### [Your goal]
Word for word, transcribe every line below.

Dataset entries
####################

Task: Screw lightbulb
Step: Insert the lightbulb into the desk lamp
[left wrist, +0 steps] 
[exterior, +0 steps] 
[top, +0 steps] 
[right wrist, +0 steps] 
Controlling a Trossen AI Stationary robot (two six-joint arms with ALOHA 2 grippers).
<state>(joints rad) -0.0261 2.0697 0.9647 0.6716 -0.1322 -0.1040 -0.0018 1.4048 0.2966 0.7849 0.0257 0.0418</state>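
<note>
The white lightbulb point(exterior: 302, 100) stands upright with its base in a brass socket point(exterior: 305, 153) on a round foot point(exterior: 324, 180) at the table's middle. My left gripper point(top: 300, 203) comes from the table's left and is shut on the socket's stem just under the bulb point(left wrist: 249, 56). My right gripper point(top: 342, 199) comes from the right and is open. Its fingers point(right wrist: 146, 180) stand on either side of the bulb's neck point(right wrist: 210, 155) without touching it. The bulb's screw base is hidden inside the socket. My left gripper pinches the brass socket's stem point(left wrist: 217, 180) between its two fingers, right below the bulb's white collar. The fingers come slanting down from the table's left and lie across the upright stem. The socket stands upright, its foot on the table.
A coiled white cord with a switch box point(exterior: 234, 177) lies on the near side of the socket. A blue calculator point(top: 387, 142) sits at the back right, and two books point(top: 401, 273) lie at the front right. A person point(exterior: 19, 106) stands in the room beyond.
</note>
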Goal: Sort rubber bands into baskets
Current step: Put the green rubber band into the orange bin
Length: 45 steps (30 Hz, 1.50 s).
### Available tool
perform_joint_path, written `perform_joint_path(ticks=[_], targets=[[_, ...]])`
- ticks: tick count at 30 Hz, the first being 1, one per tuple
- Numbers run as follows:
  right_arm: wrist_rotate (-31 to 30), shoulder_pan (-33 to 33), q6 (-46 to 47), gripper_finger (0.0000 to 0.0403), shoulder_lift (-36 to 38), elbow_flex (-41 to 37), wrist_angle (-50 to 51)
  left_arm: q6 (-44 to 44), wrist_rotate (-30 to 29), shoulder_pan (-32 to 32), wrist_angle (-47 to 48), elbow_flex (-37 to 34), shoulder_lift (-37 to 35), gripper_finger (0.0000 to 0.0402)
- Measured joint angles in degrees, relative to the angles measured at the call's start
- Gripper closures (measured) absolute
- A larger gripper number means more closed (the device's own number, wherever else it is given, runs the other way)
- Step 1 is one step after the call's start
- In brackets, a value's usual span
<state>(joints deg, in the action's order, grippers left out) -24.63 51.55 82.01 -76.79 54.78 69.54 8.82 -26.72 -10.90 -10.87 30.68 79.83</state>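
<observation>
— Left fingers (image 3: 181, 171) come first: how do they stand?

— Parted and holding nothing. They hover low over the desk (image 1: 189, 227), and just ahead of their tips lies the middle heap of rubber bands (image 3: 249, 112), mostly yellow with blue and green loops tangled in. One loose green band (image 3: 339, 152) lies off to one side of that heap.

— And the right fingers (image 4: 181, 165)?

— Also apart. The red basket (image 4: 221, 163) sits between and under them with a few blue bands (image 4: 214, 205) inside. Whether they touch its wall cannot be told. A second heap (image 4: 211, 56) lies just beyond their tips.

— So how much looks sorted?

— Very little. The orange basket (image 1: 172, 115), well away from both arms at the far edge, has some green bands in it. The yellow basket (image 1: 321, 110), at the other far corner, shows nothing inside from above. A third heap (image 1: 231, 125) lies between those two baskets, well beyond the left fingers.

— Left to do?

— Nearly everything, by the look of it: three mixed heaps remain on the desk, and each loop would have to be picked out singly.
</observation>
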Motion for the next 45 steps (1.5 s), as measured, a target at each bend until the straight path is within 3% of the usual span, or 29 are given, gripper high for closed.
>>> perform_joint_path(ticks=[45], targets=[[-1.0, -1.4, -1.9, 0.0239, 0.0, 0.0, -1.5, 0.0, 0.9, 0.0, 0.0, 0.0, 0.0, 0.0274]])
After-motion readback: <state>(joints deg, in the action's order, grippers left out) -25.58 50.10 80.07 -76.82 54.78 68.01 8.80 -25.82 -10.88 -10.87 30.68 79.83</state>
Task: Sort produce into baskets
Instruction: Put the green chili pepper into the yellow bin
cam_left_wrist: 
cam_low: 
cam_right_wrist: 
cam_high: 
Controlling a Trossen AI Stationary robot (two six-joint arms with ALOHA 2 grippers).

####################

### [Finished task]
Task: Screw lightbulb
Step: Insert the lightbulb into the desk lamp
[left wrist, +0 steps] 
[exterior, +0 steps] 
[top, +0 steps] 
[right wrist, +0 steps] 
Controlling a Trossen AI Stationary robot (two six-joint arms with ALOHA 2 grippers).
<state>(joints rad) -0.0261 2.0697 0.9647 0.6716 -0.1322 -0.1040 -0.0018 1.4048 0.2966 0.7849 0.0257 0.0418</state>
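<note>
The white lightbulb point(exterior: 302, 100) stands upright with its base in a brass socket point(exterior: 305, 153) on a round foot point(exterior: 324, 180) at the table's middle. My left gripper point(top: 300, 203) comes from the table's left and is shut on the socket's stem just under the bulb point(left wrist: 249, 56). My right gripper point(top: 342, 199) comes from the right and is open. Its fingers point(right wrist: 146, 180) stand on either side of the bulb's neck point(right wrist: 210, 155) without touching it. The bulb's screw base is hidden inside the socket. My left gripper pinches the brass socket's stem point(left wrist: 217, 180) between its two fingers, right below the bulb's white collar. The fingers come slanting down from the table's left and lie across the upright stem. The socket stands upright, its foot on the table.
A coiled white cord with a switch box point(exterior: 234, 177) lies on the near side of the socket. A blue calculator point(top: 387, 142) sits at the back right, and two books point(top: 401, 273) lie at the front right. A person point(exterior: 19, 106) stands in the room beyond.
</note>
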Goal: Sort rubber bands into baskets
Current step: Put the green rubber band into the orange bin
Length: 45 steps (30 Hz, 1.50 s).
### Available tool
perform_joint_path, written `perform_joint_path(ticks=[_], targets=[[_, ...]])`
- ticks: tick count at 30 Hz, the first being 1, one per tuple
- Numbers run as follows:
  right_arm: wrist_rotate (-31 to 30), shoulder_pan (-33 to 33), q6 (-46 to 47), gripper_finger (0.0000 to 0.0403), shoulder_lift (-36 to 38), elbow_flex (-41 to 37), wrist_angle (-50 to 51)
  left_arm: q6 (-44 to 44), wrist_rotate (-30 to 29), shoulder_pan (-32 to 32), wrist_angle (-47 to 48), elbow_flex (-37 to 34), shoulder_lift (-37 to 35), gripper_finger (0.0000 to 0.0402)
- Measured joint angles in degrees, relative to the angles measured at the call's start
- Gripper closures (measured) absolute
- A larger gripper number means more closed (the device's own number, wherever else it is given, runs the other way)
- Step 1 is one step after the call's start
- In brackets, a value's usual span
<state>(joints deg, in the action's order, grippers left out) -24.63 51.55 82.01 -76.79 54.78 69.54 8.82 -26.72 -10.90 -10.87 30.68 79.83</state>
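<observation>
— Left fingers (image 3: 181, 171) come first: how do they stand?

— Parted and holding nothing. They hover low over the desk (image 1: 189, 227), and just ahead of their tips lies the middle heap of rubber bands (image 3: 249, 112), mostly yellow with blue and green loops tangled in. One loose green band (image 3: 339, 152) lies off to one side of that heap.

— And the right fingers (image 4: 181, 165)?

— Also apart. The red basket (image 4: 221, 163) sits between and under them with a few blue bands (image 4: 214, 205) inside. Whether they touch its wall cannot be told. A second heap (image 4: 211, 56) lies just beyond their tips.

— So how much looks sorted?

— Very little. The orange basket (image 1: 172, 115), well away from both arms at the far edge, has some green bands in it. The yellow basket (image 1: 321, 110), at the other far corner, shows nothing inside from above. A third heap (image 1: 231, 125) lies between those two baskets, well beyond the left fingers.

— Left to do?

— Nearly everything, by the look of it: three mixed heaps remain on the desk, and each loop would have to be picked out singly.
</observation>
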Motion for the next 45 steps (1.5 s), as measured, a target at each bend until the straight path is within 3% of the usual span, or 29 are given, gripper high for closed.
>>> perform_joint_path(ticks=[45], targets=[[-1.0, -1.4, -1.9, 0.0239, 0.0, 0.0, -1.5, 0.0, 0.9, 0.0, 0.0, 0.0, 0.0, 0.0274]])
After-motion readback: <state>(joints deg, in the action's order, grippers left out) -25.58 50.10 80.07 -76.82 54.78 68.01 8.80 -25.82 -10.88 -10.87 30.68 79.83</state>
Task: Sort produce into baskets
Instruction: Put the green chili pepper into the yellow bin
cam_left_wrist: 
cam_low: 
cam_right_wrist: 
cam_high: 
Controlling a Trossen AI Stationary robot (two six-joint arms with ALOHA 2 grippers).

The output contains nothing further.